Credit: V.Summersby/NPG

Intracoronary delivery of an injectable bioabsorbable alginate, known as the bioabsorbable cardiac matrix (BCM), does not decrease adverse left ventricular (LV) remodelling or cardiac events at 6 months in patients who underwent stent placement after ST-segment elevation myocardial infarction (STEMI). These findings from the PRESERVATION I trial were published in JACC.

Preclinical studies using murine and swine models of STEMI have shown that BCM could replace damaged extracellular matrix in the infarcted heart to improve LV function and prevent pathological remodelling. The PRESERVATION I trial was performed to assess the safety and efficacy of intracoronary deployment of BCM in patients who underwent percutaneous coronary intervention (PCI) for STEMI.

In this multicentre, randomized, controlled, double-blind trial, 303 patients with STEMI who had a large myocardial infarction despite successful PCI were randomly assigned 2:1 to BCM or saline injection (4 ml) into the infarct-related artery 2–5 days after primary PCI. BCM is an aqueous solution made up of 1.0% sodium alginate and 0.3% calcium gluconate. The primary efficacy end point was change in LV end-diastolic volume index (LVEDVI) measured on transthoracic echocardiography from time of BCM deployment to the 6-month follow-up. Secondary efficacy end points included functional and quality-of-life tests, NYHA functional class, and 6-min walking test. The primary safety end point was a composite of cardiovascular death, recurrent myocardial infarction, target-vessel revascularization, stent thrombosis, substantial arrhythmia necessitating surgery, or myocardial rupture through 6 months.

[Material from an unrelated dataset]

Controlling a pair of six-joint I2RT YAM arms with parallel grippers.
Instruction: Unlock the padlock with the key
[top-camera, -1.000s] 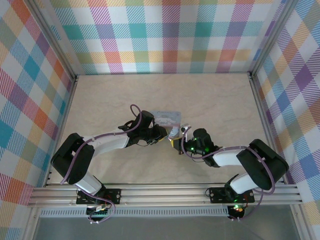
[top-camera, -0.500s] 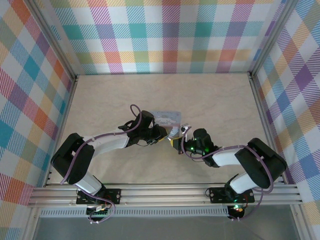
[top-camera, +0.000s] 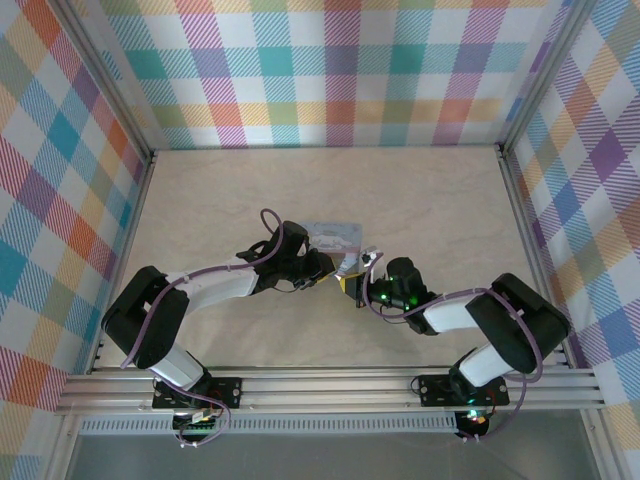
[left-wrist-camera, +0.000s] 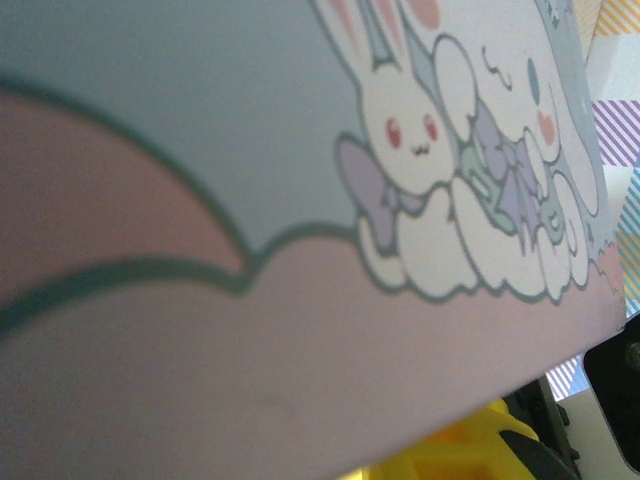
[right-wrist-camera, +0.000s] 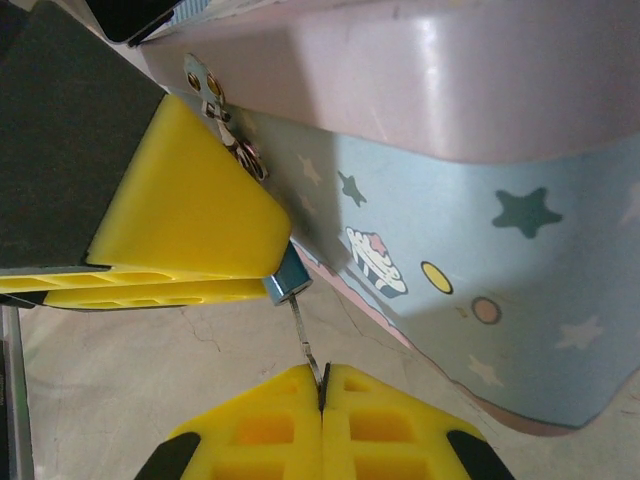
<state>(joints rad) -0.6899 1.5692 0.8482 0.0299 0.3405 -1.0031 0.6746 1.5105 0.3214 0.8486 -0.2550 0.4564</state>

In total, 201 patients received BCM and 102 received saline control. No significant difference was observed in LVEDVI between the two treatment groups at the 6-month follow-up (mean change from baseline to 6 months ± SD: BCM 14.1 ± 28.9 ml/m2 versus saline 11.7 ± 26.9 ml/m2; P = 0.49). Furthermore, no differences between treatment groups were detected for secondary efficacy end points, but a nonsignificant trend towards improved 6-min walking test was observed in the BCM group (P = 0.051). Primary safety end points were similar between the BCM and the saline control groups, as was the incidence of adverse events (76.1% versus 74.5%).

Although these results do not support earlier positive findings in preclinical models, the researchers are considering alternative methods of delivery for future studies. According to Sunil Rao, lead investigator of the study, these include “administering the BCM at a different time point in the treatment of STEMI, or using BCM as a vehicle for cells that might regenerate the heart muscle”.

In an accompanying editorial, Antoni Bayés-Genís, Carolina Gálvez-Montón, and Santiago Roura questioned whether the chosen deployment volume (4 ml), use of LVEDVI as the primary end point, and the delivery route were appropriate for this study, and emphasized that “further insights into the mechanisms, route of delivery, timing, and clinical setting are mandatory to minimize translational failure”.